Here is the disclosure the foreword promised, in full. The customer research underlying this review mapped five personas. Of those five, none rests on high-confidence primary research. One, the beachhead Owner-Coach Operator, is medium-confidence. The other four, the new-gym opener, the boutique multi-modality studio, the small multi-site operator, and the eventual Mexican or Peruvian studio, are low-confidence derivations. No Vigoo App customer was interviewed in the course of this work. The willingness-to-pay figures that anchor the pricing chapter are drawn from competitor reviews and secondary evidence, not from primary survey data, and are themselves flagged as low-to-medium confidence.

This matters because the persona is load-bearing. The segment's size, reachability, and willingness to pay all flow from a customer portrait that is, at present, a well-reasoned inference rather than a validated fact. We are not saying the portrait is wrong; the founders' own operating experience and the competitive voice-of-customer data both support it. We are saying it is unverified, and that a plan concentrated on a single segment carries concentrated risk when that segment is understood through medium- and low-confidence evidence. This is precisely the failure mode where a confident-sounding persona substitutes for a real one.

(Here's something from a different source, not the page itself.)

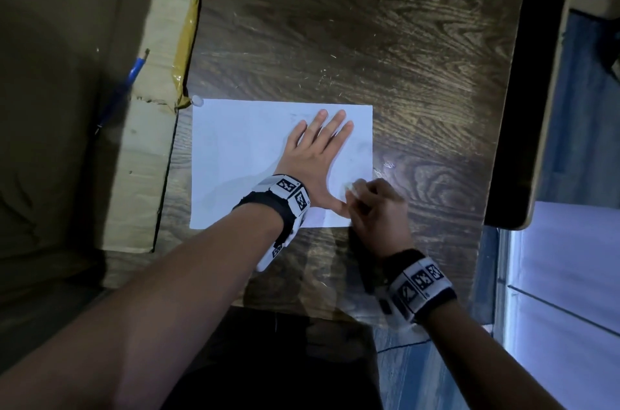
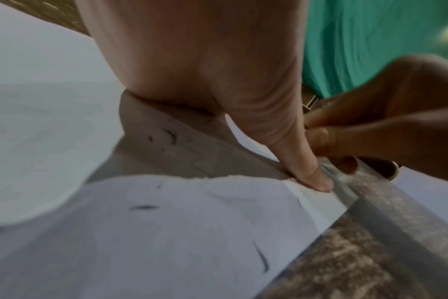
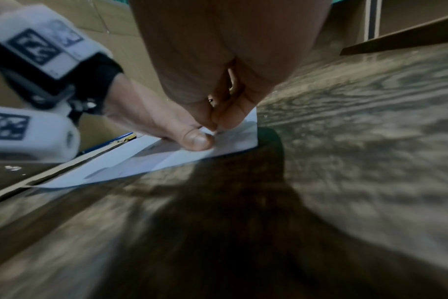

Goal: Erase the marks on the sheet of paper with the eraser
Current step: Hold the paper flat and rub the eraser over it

The implication for execution

The thinness of the evidence does not argue against the beachhead; it argues for a specific early discipline. The first cohort of operators is not only a revenue event; it is the primary research that should have preceded the plan. Every founding-operator conversation, every demo, every onboarding, every churn signal is data that converts the medium-confidence persona into a high-confidence one. Instrument it. Treat the first quarter as customer discovery that happens to also generate revenue, and let the real customer correct the inferred one wherever they diverge.

What to do about it

Concentrate on the Owner-Coach Operator without apology, because he is the right beachhead. But hold the persona detail as a hypothesis to be tested, not a fact to be assumed, and build the first-cohort motion to capture the primary evidence the review could not. The single most valuable output of the first ninety days, beyond revenue, is a verified customer portrait.

08II · The Ground Truth

The position is strong in its niche and the niche is the only place it is strong

If you score the broad category Vigoo App competes in on the classic measures of structural attractiveness, how much power buyers hold, how easily new players enter, how fiercely incumbents rival, how readily substitutes beckon, you get a mediocre result, roughly two and a half out of five. That number would discourage a generalist. It should not discourage Vigoo App, because Vigoo App is not a generalist, and the mediocre category score conceals the only fact that matters: inside the specific niche, on the specific moats, three of the five forces invert. The position is not strong everywhere. It is strong exactly where the company has chosen to fight, and weak everywhere it has chosen not to.

The argument

Structural attractiveness measured at the category level is the wrong altitude. Measured inside the defensible niche, the Colombian independent operator served on native rails by credible locals, the forces that look hostile at the category level turn favorable: rivalry thins because no one else occupies the coordinate, substitutes lose their pull because manual operations cannot do compliant invoicing, and new entrants face the friction of building local rails. The composite health of the position is moderate and improvable, and the single most improvable lever is the one the whole plan turns on, shipping the financial layer.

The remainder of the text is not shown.